My body is on attack by unknown entities that run havoc on my inner system. The empress in me is not happy and is lashing out. Most days it is a struggle to get out of bed. We are finally getting therapy and I am willing to work on it.
Another party in purgatory has come and gone. Lying in bed now two days after, a nice lazy sunday. These were almost the same group of people that came together to lick, fuck and frolic. Two new couples and a single man were added into the mix and two couples from last time were not there. A very different experience from last time, but same place and same people who hosted the party. For me and my partner it is the second party.

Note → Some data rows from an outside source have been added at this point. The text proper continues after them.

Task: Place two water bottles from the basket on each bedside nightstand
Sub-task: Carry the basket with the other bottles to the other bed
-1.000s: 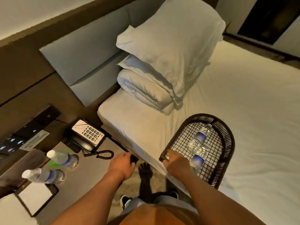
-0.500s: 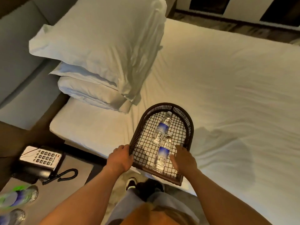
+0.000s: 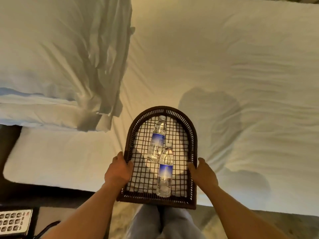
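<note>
Basket: I see a dark woven basket [image 3: 193, 135] with an open grid floor and an arched far end, its straight near end jutting past the edge of the bed [image 3: 224, 66].
Left hand: my left hand [image 3: 118, 171] is closed around the basket's left rim, thumb on top and fingers curled under the wall.
Right hand: my right hand [image 3: 203, 173] grips the right rim in the same way, level with the left.
Far bottle: one clear water bottle [image 3: 157, 140] with a blue label lies on its side on the grid, cap toward the arched end.
Near bottle: a second bottle [image 3: 165, 171] lies just beside it and nearer to me, its cap touching the first bottle's lower half.
Pillows: white pillows [image 3: 57, 66] are stacked at the left of the mattress, apart from the basket.
Phone: a telephone keypad [image 3: 13, 221] shows at the lower left corner, on a dark surface below the bed's edge.
</note>
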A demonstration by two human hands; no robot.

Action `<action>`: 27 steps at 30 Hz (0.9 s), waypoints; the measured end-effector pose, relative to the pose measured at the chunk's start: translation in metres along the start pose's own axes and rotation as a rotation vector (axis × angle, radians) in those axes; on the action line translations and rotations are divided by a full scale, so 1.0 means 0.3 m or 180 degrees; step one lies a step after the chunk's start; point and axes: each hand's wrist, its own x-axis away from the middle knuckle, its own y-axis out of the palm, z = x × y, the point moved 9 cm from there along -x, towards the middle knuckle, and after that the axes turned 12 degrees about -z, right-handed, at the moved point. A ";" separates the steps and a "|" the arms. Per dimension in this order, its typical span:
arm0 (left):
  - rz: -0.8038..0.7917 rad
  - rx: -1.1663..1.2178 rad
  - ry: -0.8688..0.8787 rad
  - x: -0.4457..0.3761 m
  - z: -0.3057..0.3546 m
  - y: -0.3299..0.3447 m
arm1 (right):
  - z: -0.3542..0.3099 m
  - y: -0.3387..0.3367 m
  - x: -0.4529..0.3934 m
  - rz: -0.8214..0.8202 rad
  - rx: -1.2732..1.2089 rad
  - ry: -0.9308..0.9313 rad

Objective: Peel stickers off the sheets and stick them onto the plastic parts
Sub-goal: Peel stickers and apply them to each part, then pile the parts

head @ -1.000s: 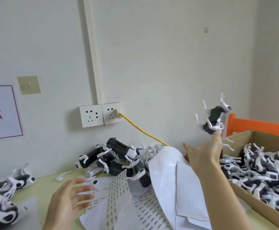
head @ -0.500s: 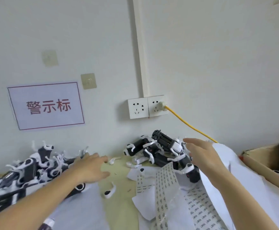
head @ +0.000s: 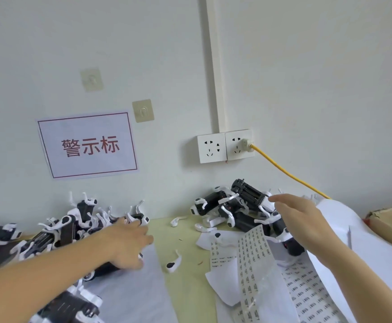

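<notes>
Left hand (head: 129,243) on the left pile of plastic parts (head: 57,229); right hand (head: 304,220) hovers, fingers spread, holding nothing.
Left grip curls over a glossy black-and-white part; whether it clasps it, can't tell. Sticker sheets (head: 253,259), thin paper strips, run long axis away from the viewer on the pale green desk (head: 185,285).

Parts and sticker sheets on my table.
Black-and-white plastic parts (head: 244,206) heaped by the wall; printed sticker sheets (head: 253,259) curl just in front, overlapping.
</notes>
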 end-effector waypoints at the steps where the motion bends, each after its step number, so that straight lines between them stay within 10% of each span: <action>1: -0.0279 -0.0182 -0.0072 -0.019 0.032 0.029 | 0.001 0.003 0.000 -0.0020 0.0024 -0.0009; 5: -0.0471 -0.0755 -0.0321 -0.056 0.099 0.038 | 0.008 -0.007 0.003 0.0024 0.0072 0.0021; 16: 0.0581 0.0877 -0.0719 0.090 -0.117 -0.264 | 0.034 0.030 -0.009 -0.0150 0.0577 0.0330; 21: 0.1965 0.2680 -0.0839 0.223 -0.185 -0.419 | 0.032 0.037 0.001 -0.0017 0.0939 0.0484; 27: 0.2913 0.6726 -0.0403 0.192 0.009 -0.231 | 0.037 0.069 0.005 -0.0056 0.0988 0.0528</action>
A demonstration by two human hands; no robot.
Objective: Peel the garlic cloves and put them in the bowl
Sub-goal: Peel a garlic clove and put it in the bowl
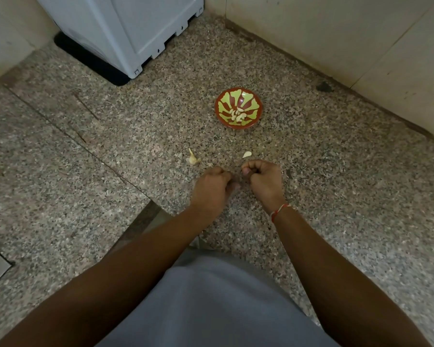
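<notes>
A red and green bowl (238, 96) sits on the speckled stone floor ahead of me, with several peeled garlic cloves (238, 115) in it. The remains of a garlic bulb (193, 158) lie on the floor left of my hands. A single pale clove or peel piece (247, 154) lies just beyond my right hand. My left hand (212, 189) and right hand (263, 180) are close together above the floor, both with fingers curled. Whatever they hold between them is hidden by the fingers.
A white appliance (125, 28) on a black mat stands at the back left. Tiled walls (336, 33) close off the back and right. Small bits of peel lie on the floor near the bulb. My grey-clad lap fills the bottom of the view.
</notes>
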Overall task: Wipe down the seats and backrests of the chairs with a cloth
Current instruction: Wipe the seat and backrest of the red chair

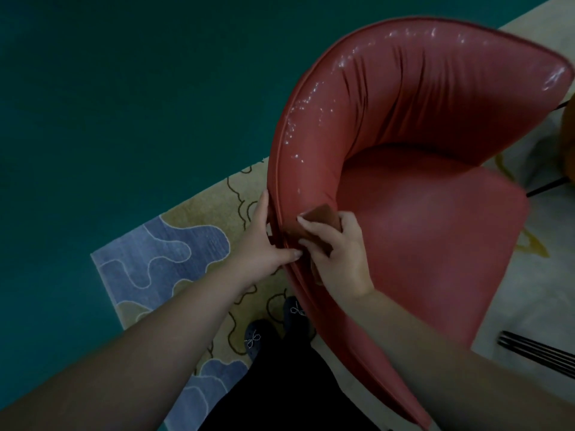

I do feel a very warm fondness for these people but I also see some of their struggles. Again it is difficult for me to become apart of a group of people and feel like I am truly there. Usually I am in my own world, it’s warm and comfy there, it is lonely too, but I know what to expect. There I am ruler of the universe, empress of the mere mortals that fuck around me doing their thing and I have a birdseye view of it all. Have fun little children, yes fuck yourselves and enjoy what I am offering you. I like to give pleasure but stay on top and in control. I decide and it feels heady.
That is part of the reason I don’t do the drugs on offer on these parties. I hate losing control and am scared I wont like the person I would become if I tried the stuff. I have seen it in my mother how it totally destroyed her family life, it totally destroid me as a child. Knowing her high, her own pleasure, the feeling the drugs gave her was more important then loving me. It became so important to her she forgot taking care of me.
There is much drug use on these parties I have noticed. A part of me is wondering why that is. For me sex is a drug, I don’t need another to get me there if you know what I mean. I like the feeling of getting horny and hot and wet. I can get there by watching porn, seeing a guy stroking himself, seeing other people fuck. Hell I even find it a turn on to see my man giving pleasure to other women, I noticed. I masturbated while watching him give a women a climax with his hand. This time there was less fucking and more talking, which is totally fine too. We are relaxed, openminded people and most things are allowed but nothing is a must. I do need to tick all the boxes, the experience is also about getting to know oneself and just to have fun. I don’t mind seeing people use drugs, they can do whatever they want. But seeing my man use it, that is a bridge I fear crossing. I will not lose another loved one to that stuff. The empress says hell no to that. Luckily I have faith in him he won’t betray me like that.
People outside the swingers world often wonder why we (those kind of people that share their bodies) are not afraid of losing their partners to other people. Yes honestly it happens. The rate of seperation or divorse is exactly the same as in the “normal” world. Not more or less. We are all human. We are all at risk all the time. Some are not as strong as other relationships. Some stay together while others are tempted to go elsewhere. You can’t help yourself to compare people, only we know how someone now feels and compare on a sexual level. And if that person looks much nicer or gives me more pleasure in bed, is that reason enough to leave my partner? Fuck no! I can get nice, I have exellence. No one can beat the level of how he treats me. How he knows me. How he takes care of me. Not even Chris Evans would give me real temptation to seperate me from my other half. My man is top dog, he is my emperor and I do not want anyone else. I like to enjoy the masses but not let them into my inner sanctum. I like to give my body to be pleasured and give pleasure but that is all there is. I am not a potential partner, looking elsewhere if the grass is greener. I am still in control and I rule. I am his and he is mine.
To come back to why the empress is not so happy. Did she not get enough cock? Or were the cocks a bit dissapointing again, dearest ruler? To be honest, yes they might have been less then satisfactory. Did you not get adored enough? Do you need to be the center of all attention, is it that? I answer in complete truth, no it is not about that. I don’t want to be the center of all attention, not so shallow as that, am I? I like to be fucked more, and if I have that intimate moment with someone I like to be something special to be experienced. Now I felt it was more about the druguse and getting into a certain vibe for these people then it was about truly fucking. Some had trouble getting into that vibe so they took more. It gave me the oposite feeling of being special, the drugs enhanced their feelings and that feeling was more important then the feeling I could give them. So in hindsight I was indeed not in the center of attention, and though that might bug me a bit, I will not sulk long about it. It was a fun party and what happens in purgatory, stays in purgatory.
Now I am back in the real world, a little trip to purgatory and released some tension, back to cleaning house. Inside needs to be scrubbed and polished to be squeeky clean. The empress puts me to work so must get out of bed, again. Drat.